Pour Weber, le monde russe102 sera un médiateur capital pour repenser la question valorielle, non seulement pour reprendre en des termes renouvelés la question des rapports entre les valeurs et la future éthique de responsabilité, mais aussi pour approfondir son approche du mysticisme103.

C’est dans son texte de 1906 (Weber, 2004, p. 146) que l’on peut aussi trouver la toute première occurrence, nous semble-t-il, de Tolstoï, de son pacifisme, et de ce qui deviendra un des exemples majeurs de l’éthique de conviction (qui occupera encore une place centrale dans son discours sur le Politique de 1919). D’après son épouse, Weber voulait écrire un livre sur Tolstoï (Mitzman, 1970, p. 273).

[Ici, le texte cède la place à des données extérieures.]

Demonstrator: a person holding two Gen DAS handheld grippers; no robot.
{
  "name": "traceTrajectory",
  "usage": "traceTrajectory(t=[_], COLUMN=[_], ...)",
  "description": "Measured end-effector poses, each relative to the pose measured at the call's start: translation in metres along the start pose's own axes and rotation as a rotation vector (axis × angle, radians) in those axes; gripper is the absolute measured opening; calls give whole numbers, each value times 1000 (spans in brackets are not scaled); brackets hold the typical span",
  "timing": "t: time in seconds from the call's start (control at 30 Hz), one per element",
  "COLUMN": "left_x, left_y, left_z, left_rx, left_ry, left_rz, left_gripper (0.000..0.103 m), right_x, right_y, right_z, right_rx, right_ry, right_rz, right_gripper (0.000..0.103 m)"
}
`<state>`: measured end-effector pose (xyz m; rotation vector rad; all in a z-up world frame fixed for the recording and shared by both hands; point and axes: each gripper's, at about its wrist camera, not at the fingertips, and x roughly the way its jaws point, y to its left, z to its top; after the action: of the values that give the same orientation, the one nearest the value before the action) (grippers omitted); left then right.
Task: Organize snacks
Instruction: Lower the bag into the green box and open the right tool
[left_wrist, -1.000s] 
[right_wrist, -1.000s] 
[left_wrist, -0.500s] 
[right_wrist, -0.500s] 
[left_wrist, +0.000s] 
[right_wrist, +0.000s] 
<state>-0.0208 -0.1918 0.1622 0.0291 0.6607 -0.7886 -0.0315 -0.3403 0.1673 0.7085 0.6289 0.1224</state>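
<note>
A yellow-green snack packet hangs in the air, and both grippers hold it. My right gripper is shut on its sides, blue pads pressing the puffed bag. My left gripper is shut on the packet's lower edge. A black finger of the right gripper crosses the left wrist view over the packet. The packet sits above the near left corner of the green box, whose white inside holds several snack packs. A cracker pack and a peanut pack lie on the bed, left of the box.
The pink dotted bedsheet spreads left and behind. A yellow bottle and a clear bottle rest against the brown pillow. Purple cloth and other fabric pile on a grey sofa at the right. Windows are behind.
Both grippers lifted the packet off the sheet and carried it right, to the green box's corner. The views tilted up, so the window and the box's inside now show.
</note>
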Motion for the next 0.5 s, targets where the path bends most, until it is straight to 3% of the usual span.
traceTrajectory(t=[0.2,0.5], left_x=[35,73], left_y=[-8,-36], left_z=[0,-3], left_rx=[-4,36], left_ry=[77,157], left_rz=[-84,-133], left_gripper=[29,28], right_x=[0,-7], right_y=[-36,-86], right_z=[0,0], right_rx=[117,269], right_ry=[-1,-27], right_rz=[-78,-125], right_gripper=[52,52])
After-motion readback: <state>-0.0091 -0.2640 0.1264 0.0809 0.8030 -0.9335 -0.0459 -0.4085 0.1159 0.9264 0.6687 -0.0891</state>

Ainsi, au-delà de la politique, ces « valeurs russes » portées par Tolstoï et Dostoïevsky contribueront aussi à construire une autre vision du monde, s’écartant de celle d’un ordre rationnellement organisé, et s’inscrivant dans un « romantisme anticapitaliste » (Löwy et Sayre, 1992).

102. À cette époque, Weber confiera également à Honigsheim que s’il ne devait jamais tenir à nouveau un séminaire, il n’y « accepterait que des Russes, des Polonais et des Juifs » (Mitzman, 1970, p. 272 ; voir aussi Mommsen, 1985, p. 396, n. 108).

103. Mitzman (1970, p. 190) voit dans Tolstoï le héraut de « l’immanence mystique » pour Weber.